What you should do: No pictures belong in the copy. Restate the rest of the data exactly.
----
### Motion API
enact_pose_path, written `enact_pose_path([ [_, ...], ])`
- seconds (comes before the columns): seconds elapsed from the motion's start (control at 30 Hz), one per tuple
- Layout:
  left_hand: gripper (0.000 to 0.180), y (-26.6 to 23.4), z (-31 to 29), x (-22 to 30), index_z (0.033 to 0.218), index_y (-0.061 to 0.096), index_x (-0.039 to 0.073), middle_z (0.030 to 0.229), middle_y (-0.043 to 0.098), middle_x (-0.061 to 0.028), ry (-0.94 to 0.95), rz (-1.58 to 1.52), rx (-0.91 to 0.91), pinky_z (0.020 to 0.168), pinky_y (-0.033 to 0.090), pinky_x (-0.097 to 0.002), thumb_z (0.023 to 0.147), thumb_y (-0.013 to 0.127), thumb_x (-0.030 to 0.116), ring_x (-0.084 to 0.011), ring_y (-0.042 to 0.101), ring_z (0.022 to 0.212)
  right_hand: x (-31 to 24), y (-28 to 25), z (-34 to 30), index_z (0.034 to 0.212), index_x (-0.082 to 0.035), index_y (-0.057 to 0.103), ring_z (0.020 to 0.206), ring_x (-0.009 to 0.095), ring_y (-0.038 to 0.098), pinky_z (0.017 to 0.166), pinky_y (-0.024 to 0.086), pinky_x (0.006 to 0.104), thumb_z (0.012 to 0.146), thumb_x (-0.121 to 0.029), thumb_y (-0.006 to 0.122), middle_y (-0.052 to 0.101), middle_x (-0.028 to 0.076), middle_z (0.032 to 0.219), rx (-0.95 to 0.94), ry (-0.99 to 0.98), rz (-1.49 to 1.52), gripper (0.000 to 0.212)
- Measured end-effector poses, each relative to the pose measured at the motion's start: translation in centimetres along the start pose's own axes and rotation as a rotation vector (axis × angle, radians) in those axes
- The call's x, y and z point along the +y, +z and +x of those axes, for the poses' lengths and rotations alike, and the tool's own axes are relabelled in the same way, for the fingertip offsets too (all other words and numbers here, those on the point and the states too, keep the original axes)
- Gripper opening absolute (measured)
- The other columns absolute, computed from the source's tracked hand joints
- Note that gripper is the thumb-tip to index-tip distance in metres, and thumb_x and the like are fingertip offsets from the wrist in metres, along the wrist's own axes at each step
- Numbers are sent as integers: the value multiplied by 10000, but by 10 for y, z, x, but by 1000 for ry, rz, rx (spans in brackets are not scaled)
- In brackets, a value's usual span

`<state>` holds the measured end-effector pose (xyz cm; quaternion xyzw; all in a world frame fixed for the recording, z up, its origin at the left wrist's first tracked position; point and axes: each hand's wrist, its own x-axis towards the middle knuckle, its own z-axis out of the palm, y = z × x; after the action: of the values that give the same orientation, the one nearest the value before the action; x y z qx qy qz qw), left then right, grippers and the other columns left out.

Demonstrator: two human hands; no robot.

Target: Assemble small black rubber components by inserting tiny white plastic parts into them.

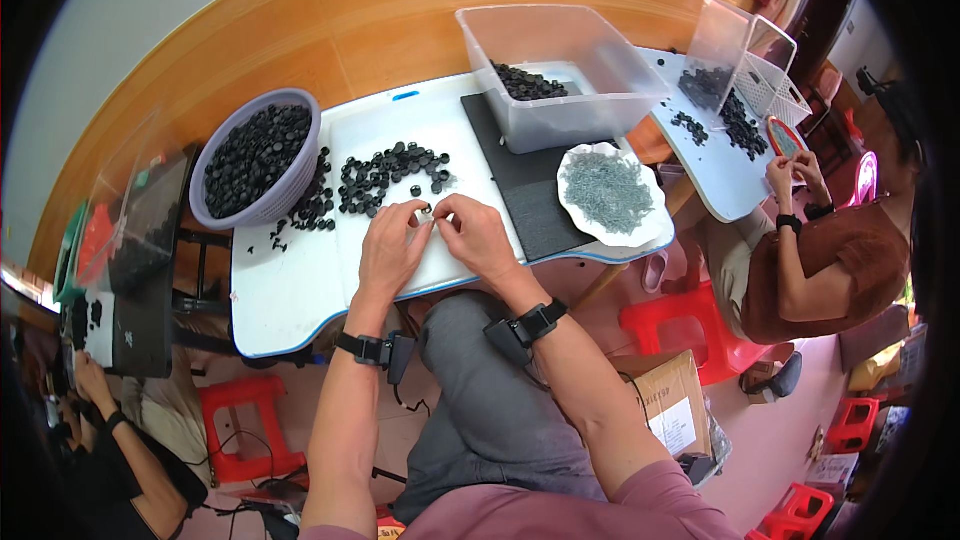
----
Final answer:
### Motion API
enact_pose_path, written `enact_pose_path([ [_, ...], ])`
- seconds (comes before the columns): seconds elapsed from the motion's start (control at 30 Hz), one per tuple
- Layout:
  left_hand: gripper (0.000 to 0.180), y (-26.6 to 23.4), z (-31 to 29), x (-22 to 30), index_z (0.033 to 0.218), index_y (-0.061 to 0.096), index_x (-0.039 to 0.073), middle_z (0.030 to 0.229), middle_y (-0.043 to 0.098), middle_x (-0.061 to 0.028), ry (-0.94 to 0.95), rz (-1.58 to 1.52), rx (-0.91 to 0.91), pinky_z (0.020 to 0.168), pinky_y (-0.033 to 0.090), pinky_x (-0.097 to 0.002), thumb_z (0.023 to 0.147), thumb_y (-0.013 to 0.127), thumb_x (-0.030 to 0.116), ring_x (-0.084 to 0.011), ring_y (-0.042 to 0.101), ring_z (0.022 to 0.212)
  right_hand: x (-31 to 24), y (-28 to 25), z (-34 to 30), index_z (0.034 to 0.212), index_x (-0.082 to 0.035), index_y (-0.057 to 0.103), ring_z (0.020 to 0.206), ring_x (-0.009 to 0.095), ring_y (-0.038 to 0.098), pinky_z (0.017 to 0.166), pinky_y (-0.024 to 0.086), pinky_x (0.006 to 0.104), thumb_z (0.012 to 0.146), thumb_x (-0.121 to 0.029), thumb_y (-0.006 to 0.122), middle_y (-0.052 to 0.101), middle_x (-0.028 to 0.076), middle_z (0.032 to 0.219), rx (-0.95 to 0.94), ry (-0.99 to 0.98), rz (-1.49 to 1.52), gripper (0.000 to 0.212)
- Measured end-effector poses, each relative to the pose measured at the motion's start: translation in centimetres along the start pose's own axes and rotation as a rotation vector (axis × angle, radians) in those axes
- The call's x, y and z point along the +y, +z and +x of those axes, for the poses' lengths and rotations alike, and the tool's own axes are relabelled in the same way, for the fingertip offsets too (all other words and numbers here, those on the point and the states too, keep the original axes)
- Gripper opening absolute (measured)
- The other columns absolute, computed from the source's tracked hand joints
- Note that gripper is the thumb-tip to index-tip distance in metres, and thumb_x and the like are fingertip offsets from the wrist in metres, along the wrist's own axes at each step
- Numbers are sent as integers: the value multiplied by 10000, but by 10 for y, z, x, but by 1000 for ry, rz, rx (spans in brackets are not scaled)
- In brackets, a value's usual span

`<state>` holds the measured end-effector pose (xyz cm; quaternion xyzw; all in a world frame fixed for the recording, z up, its origin at the left wrist's first tracked position; point and axes: each hand's wrist, its own x-axis towards the middle knuckle, its own z-axis out of the palm, y = z × x; after the action: of the values that give the same orientation, the one nearest the value before the action; x y z qx qy qz qw), left then right, grippers and the other columns left out.

Demonstrator: two human hands; no robot.

Target: Assemble small black rubber components by inserting tiny white plastic parts into them.

The output contains nothing more.